▶ What to do
With the images removed, write out each record exactly as given.
★ ★ ★ ★ ★ ★ ★
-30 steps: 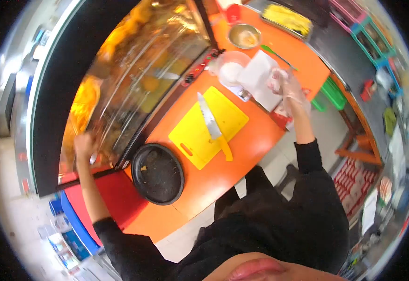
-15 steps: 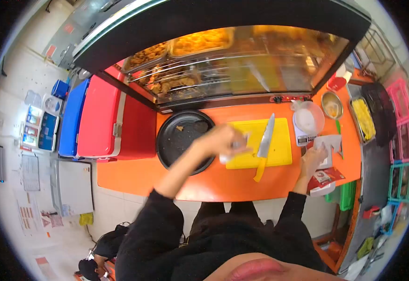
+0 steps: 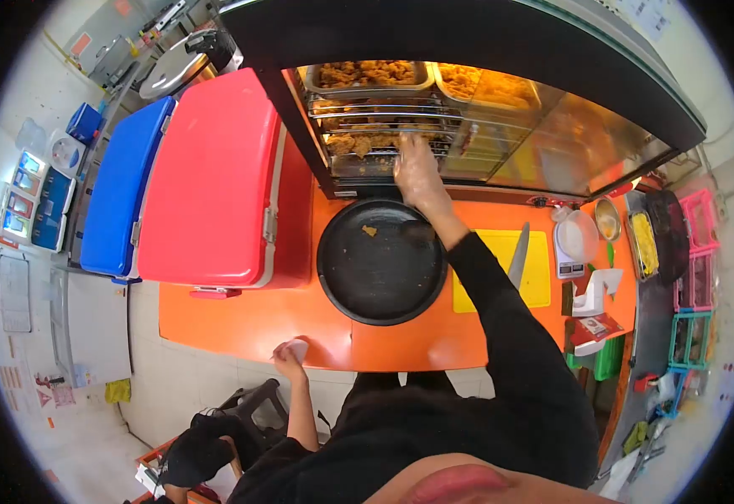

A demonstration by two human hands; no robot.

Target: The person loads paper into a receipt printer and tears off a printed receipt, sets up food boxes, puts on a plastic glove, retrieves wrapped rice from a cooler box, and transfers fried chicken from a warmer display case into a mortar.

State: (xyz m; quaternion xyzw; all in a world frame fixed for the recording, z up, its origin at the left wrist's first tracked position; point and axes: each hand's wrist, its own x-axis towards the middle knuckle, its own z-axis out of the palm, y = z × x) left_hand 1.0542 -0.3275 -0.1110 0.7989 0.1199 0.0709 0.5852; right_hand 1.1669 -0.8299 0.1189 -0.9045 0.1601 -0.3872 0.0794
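Observation:
My right hand [image 3: 422,174], in a clear glove, reaches through the opening of the lit display case [image 3: 514,196]. Its fingertips are at the wire rack beside pieces of fried food [image 3: 350,144]; whether they grip anything is unclear. Near the front edge of the orange table [image 3: 249,323], my left hand [image 3: 289,359] is closed on a small pale item. Between the hands lies a round black pan [image 3: 375,277] with a crumb in it. A knife [image 3: 519,256] rests on the yellow cutting board [image 3: 538,281], partly hidden by my right sleeve.
Red [image 3: 207,185] and blue [image 3: 115,193] coolers stand at the left. On the right are a scale [image 3: 568,267] with a clear bowl, white paper packaging [image 3: 595,294], a metal bowl [image 3: 607,220] and a tray of yellow food [image 3: 644,244]. Another person [image 3: 195,458] is at lower left.
My right hand has left the packaging on the right and entered the display case. My left hand has moved from above the cutting board to the table's front edge. The view has shifted left.

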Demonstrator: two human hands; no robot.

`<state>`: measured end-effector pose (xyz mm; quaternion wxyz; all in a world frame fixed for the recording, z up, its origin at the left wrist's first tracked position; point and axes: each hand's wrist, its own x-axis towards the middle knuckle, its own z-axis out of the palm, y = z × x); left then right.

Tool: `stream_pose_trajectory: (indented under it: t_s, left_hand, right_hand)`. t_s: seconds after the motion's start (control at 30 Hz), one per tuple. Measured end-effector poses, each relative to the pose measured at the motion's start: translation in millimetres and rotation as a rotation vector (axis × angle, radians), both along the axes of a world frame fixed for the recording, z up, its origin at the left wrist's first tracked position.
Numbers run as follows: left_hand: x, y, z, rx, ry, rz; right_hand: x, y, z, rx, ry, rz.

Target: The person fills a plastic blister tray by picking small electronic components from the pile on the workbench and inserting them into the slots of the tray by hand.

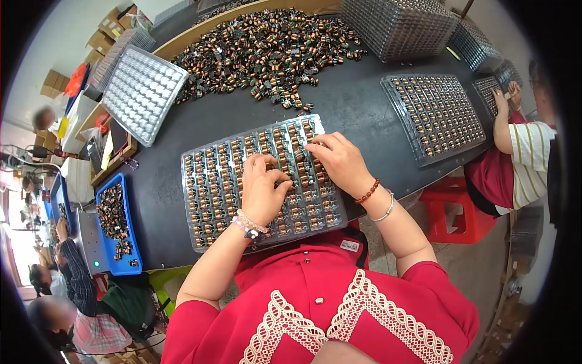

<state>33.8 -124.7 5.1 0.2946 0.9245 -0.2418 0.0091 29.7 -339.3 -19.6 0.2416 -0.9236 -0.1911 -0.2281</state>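
In front of me a clear plastic tray (195, 233) holds rows of small copper-wound coils (209, 200) in its pockets. My left hand (262, 193) is over the middle of it, fingers curled and thumb brought close to the forefinger among the coils. What lies between these fingertips is too small to make out. Toward the tray's upper right, my right hand (341, 161) bends its fingers down onto the coils there; its thumb and whatever it may pinch are hidden. Several pockets near the tray's top right corner look unfilled.
A large heap of loose coils (260, 51) spreads across the back of the dark table (160, 176). A blue tray (136, 261) of coils stands left, below a tilted plastic tray (145, 85). Another filled tray (433, 115) and stacked trays (397, 27) lie right, near a seated co-worker (527, 139).
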Motion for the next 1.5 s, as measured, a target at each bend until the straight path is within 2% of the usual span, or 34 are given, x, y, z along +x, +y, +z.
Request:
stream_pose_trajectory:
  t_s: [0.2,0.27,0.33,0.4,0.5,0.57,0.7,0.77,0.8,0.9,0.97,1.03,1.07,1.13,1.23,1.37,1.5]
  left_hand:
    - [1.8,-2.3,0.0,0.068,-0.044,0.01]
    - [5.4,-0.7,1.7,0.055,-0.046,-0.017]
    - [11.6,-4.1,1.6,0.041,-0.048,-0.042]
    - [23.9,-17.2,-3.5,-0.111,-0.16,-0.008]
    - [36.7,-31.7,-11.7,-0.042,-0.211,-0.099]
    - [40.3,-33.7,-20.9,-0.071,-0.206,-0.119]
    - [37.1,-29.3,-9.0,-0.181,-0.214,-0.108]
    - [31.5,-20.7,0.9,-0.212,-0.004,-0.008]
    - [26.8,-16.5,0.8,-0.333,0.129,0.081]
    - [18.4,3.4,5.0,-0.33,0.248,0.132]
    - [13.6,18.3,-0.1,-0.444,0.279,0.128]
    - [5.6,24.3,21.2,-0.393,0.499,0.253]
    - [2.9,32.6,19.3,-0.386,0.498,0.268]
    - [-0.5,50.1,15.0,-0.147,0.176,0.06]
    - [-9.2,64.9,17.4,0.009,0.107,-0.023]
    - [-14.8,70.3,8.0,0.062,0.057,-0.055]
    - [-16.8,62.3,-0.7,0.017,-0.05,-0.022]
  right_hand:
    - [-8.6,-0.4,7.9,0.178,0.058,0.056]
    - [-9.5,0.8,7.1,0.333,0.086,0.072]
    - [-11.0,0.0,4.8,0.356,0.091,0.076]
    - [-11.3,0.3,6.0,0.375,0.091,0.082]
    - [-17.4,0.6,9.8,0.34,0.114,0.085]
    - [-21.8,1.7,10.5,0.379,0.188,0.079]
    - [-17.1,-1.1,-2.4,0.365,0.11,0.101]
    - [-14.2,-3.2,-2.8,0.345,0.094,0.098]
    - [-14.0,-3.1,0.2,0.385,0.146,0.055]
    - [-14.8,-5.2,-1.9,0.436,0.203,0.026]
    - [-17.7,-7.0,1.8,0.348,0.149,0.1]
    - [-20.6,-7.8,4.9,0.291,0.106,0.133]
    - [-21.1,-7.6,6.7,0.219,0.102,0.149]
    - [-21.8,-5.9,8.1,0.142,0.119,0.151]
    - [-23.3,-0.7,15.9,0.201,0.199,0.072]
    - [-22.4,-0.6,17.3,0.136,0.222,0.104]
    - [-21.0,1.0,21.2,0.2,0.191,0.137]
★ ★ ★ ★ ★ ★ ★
▶ Written response
-30 steps: 
-15 steps: 
+0 steps: 

A demonstration by two human hands; no robot.

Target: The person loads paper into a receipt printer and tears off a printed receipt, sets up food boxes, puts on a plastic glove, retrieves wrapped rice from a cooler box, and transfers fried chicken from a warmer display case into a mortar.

State: (xyz m; quaternion xyzw; all in a world frame fixed for the recording, z up, its origin at the left wrist's first tracked position; point and axes: each hand's wrist, its own x-axis towards the middle knuckle, its own z-axis out of the palm, y = z × x) left_hand 1.0542 -0.3275 -0.1110 0.7989 0.1199 0.0709 0.5852; right_hand 1.1669 -0.8299 0.1189 -0.9045 0.1601 -0.3872 0.0794
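Observation:
My right hand [image 3: 422,174], in a clear glove, reaches through the opening of the lit display case [image 3: 514,196]. Its fingertips are at the wire rack beside pieces of fried food [image 3: 350,144]; whether they grip anything is unclear. Near the front edge of the orange table [image 3: 249,323], my left hand [image 3: 289,359] is closed on a small pale item. Between the hands lies a round black pan [image 3: 375,277] with a crumb in it. A knife [image 3: 519,256] rests on the yellow cutting board [image 3: 538,281], partly hidden by my right sleeve.
Red [image 3: 207,185] and blue [image 3: 115,193] coolers stand at the left. On the right are a scale [image 3: 568,267] with a clear bowl, white paper packaging [image 3: 595,294], a metal bowl [image 3: 607,220] and a tray of yellow food [image 3: 644,244]. Another person [image 3: 195,458] is at lower left.
My right hand has left the packaging on the right and entered the display case. My left hand has moved from above the cutting board to the table's front edge. The view has shifted left.
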
Demonstrator: two human hands; no robot.

`<state>`: measured end-effector pose (xyz mm; quaternion wxyz; all in a world frame fixed for the recording, z up, its origin at the left wrist's first tracked position; point and axes: each hand's wrist, its own x-axis towards the middle knuckle, its own z-axis out of the palm, y = z × x); left then right.

Tool: `stream_pose_trajectory: (indented under it: t_s, left_hand, right_hand)`. t_s: seconds after the motion's start (control at 30 Hz), one per tuple. Measured end-effector poses, each relative to the pose measured at the motion's start: translation in millimetres and rotation as a rotation vector (axis × angle, radians), both along the axes of a world frame fixed for the recording, z up, its origin at the left wrist's first tracked position.
Numbers run as follows: left_hand: x, y, z, rx, ry, rz; right_hand: x, y, z, rx, ry, rz.

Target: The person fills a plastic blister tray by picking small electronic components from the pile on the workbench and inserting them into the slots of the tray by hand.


<state>33.8 -124.7 5.1 0.2946 0.9245 -0.2418 0.0091 29.7 -339.3 -19.6 0.2416 -0.9236 -0.1911 -0.2281</state>
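In front of me a clear plastic tray (195, 233) holds rows of small copper-wound coils (209, 200) in its pockets. My left hand (262, 193) is over the middle of it, fingers curled and thumb brought close to the forefinger among the coils. What lies between these fingertips is too small to make out. Toward the tray's upper right, my right hand (341, 161) bends its fingers down onto the coils there; its thumb and whatever it may pinch are hidden. Several pockets near the tray's top right corner look unfilled.
A large heap of loose coils (260, 51) spreads across the back of the dark table (160, 176). A blue tray (136, 261) of coils stands left, below a tilted plastic tray (145, 85). Another filled tray (433, 115) and stacked trays (397, 27) lie right, near a seated co-worker (527, 139).
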Motion for the next 1.5 s, as measured, a target at each bend until the straight path is within 2% of the usual span, or 34 are given, x, y, z along +x, +y, +z.
Request:
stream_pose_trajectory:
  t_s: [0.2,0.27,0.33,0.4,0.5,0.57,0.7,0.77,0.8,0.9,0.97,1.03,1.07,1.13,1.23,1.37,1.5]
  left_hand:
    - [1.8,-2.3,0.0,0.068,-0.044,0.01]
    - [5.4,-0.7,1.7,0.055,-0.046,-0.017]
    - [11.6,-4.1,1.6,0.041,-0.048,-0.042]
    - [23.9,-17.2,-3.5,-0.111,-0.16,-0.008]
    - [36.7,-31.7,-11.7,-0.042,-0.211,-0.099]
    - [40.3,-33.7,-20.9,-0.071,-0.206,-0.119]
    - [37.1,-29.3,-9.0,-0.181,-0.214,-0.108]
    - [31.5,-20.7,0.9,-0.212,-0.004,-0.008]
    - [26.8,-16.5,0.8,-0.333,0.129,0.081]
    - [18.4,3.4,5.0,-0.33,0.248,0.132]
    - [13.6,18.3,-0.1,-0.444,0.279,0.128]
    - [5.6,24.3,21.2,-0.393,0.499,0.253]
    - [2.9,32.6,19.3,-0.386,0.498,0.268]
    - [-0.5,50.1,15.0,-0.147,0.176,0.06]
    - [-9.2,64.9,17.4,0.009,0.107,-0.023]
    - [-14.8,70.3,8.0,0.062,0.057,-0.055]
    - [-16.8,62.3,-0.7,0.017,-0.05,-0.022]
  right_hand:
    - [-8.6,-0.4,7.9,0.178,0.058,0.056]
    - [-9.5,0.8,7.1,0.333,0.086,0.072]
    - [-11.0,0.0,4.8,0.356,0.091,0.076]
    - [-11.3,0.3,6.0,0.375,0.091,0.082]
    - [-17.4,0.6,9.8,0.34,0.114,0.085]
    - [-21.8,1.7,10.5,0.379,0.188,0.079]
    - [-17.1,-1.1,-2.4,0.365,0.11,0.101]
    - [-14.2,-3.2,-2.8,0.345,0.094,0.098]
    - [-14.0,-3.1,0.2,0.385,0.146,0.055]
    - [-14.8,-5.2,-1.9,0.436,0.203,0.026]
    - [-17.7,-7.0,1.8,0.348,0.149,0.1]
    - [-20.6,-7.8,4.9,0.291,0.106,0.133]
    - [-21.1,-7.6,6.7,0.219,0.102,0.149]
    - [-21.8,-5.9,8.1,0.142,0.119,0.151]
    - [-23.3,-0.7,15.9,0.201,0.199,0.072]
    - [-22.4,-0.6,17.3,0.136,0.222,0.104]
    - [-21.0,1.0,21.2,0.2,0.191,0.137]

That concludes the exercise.